Andie advirtió que tenía la boca abierta. La cerró y tragó saliva dolorosamente.

—¡Dios mío! Pensaba que allí había detectores de metales. ¿Qué ha sucedido con los rayos X?

—Alguien debe de haber tenido un ataque de creatividad.

—¿Dónde está Seth?

—Lo han trasladado al hospital de las Hermanas de la Caridad. Creo que conseguirán salvarle la mano.

—¿Cuándo ha sucedido?

—Esta mañana. Ahora hay que llevar cuidado con esas cartas —añadió V. J. dirigiendo una mirada de soslayo al correo. Luego se encaminó a la puerta, subió de un salto al carrito y se marchó.

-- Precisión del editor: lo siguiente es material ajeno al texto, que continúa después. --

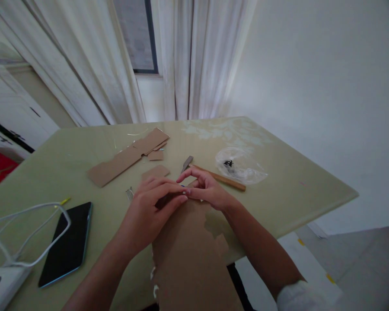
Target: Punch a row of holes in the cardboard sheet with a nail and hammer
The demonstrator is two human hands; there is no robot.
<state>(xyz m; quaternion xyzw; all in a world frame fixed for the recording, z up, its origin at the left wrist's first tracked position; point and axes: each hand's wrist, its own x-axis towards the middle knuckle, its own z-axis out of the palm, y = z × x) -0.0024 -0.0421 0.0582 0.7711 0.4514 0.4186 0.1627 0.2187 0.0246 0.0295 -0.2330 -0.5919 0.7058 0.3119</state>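
Note:
A long brown cardboard piece (194, 255) stretches from the near table edge up to both hands, with white blobs along its left side. My left hand (158, 201) is closed over its far left end, thumb lying on the board. On the far right end, my right hand (209, 188) has thumb and index finger curled into a pinch. Their tips meet the left fingertips, where a tiny blue and white spot shows; what it is I cannot make out. Just beyond the right hand lies a hammer (222, 178) with a wooden handle.
Cut cardboard strips (118, 165) lie at the back left, with a small cardboard scrap (155, 172) nearer. Several nails (129, 193) rest left of the hands. A clear plastic bag (241, 166) holds small black pieces. A tablet (68, 244) and a white cabled device (6, 283) are at left.

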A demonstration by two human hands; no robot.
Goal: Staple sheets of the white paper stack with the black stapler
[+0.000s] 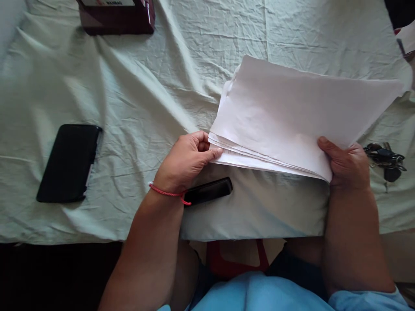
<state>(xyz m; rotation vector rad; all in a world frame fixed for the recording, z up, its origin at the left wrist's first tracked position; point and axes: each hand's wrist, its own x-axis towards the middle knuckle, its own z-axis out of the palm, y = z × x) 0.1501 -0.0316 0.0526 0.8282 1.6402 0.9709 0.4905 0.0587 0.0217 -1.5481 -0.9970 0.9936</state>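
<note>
A stack of white paper sheets (292, 108) is held over the cloth-covered table, its top face blank. My left hand (186, 160) pinches the stack's lower left corner, thumb on top, where several sheet edges fan apart and faint print shows on a lower one. At the right end my right hand (348, 164) grips the near edge, thumb on top and fingers hidden beneath. Just below my left wrist lies a slim black object (210, 191), possibly a stapler or case, partly hidden by the wrist.
On the light table cloth (136, 142), a black phone (68, 164) lies at the left. A dark maroon box-like device (116, 19) stands at the back left. A bunch of keys (387, 160) rests beyond my right hand. The table's front edge runs below my forearms.
</note>
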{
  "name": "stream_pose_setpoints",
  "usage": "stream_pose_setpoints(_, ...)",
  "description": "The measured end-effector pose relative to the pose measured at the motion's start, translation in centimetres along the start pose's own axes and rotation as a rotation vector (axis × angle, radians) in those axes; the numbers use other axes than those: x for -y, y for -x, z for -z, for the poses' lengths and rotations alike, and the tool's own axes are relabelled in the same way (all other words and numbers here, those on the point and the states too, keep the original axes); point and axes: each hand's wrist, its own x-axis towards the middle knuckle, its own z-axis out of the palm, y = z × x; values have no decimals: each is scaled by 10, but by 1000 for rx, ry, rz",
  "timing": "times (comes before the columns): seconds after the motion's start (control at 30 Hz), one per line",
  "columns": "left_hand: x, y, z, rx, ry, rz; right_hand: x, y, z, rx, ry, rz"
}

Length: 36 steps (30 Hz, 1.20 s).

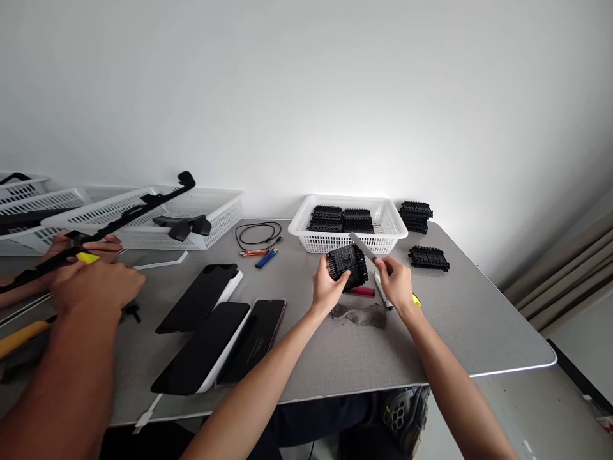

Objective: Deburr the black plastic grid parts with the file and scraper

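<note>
One flat black part (345,263) with toothed edges is held tilted by the gripping left hand (329,291), on the near side of the white basket (330,243), the right hand (396,281) clasping a grey blade (363,246) beside it, with a red object (363,292), white marker (382,289) and grey-brown cloth (359,315) crowding the table (479,319) below.

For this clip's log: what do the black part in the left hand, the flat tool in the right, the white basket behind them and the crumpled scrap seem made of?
Black part: probably matte moulded plastic, given its uniform ribbed detail.
Flat tool: likely metal; grey, smooth-looking blade.
Basket: apparently plastic, with slotted walls.
Scrap: dull and creased; cloth or abrasive sheet, unclear.
</note>
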Motion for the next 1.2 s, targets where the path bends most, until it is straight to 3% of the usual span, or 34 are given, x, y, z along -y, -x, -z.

Andie la siguió con la mirada sin ver nada. Incluso con la moderna tecnología regenerativa, lo más probable era que Seth no recuperara nunca el uso completo de la mano. «Y el pobre es…, ¡era tan buen pintor!», pensó tétricamente. Dos de sus acuarelas acrílicas, en escarlata y azul, decoraban las paredes de su apartamento. ¡Pobre Seth! ¿Una víctima del odio a los mutantes? ¿O de los mutantes y su deseo de obtener un escaño en la arena pública?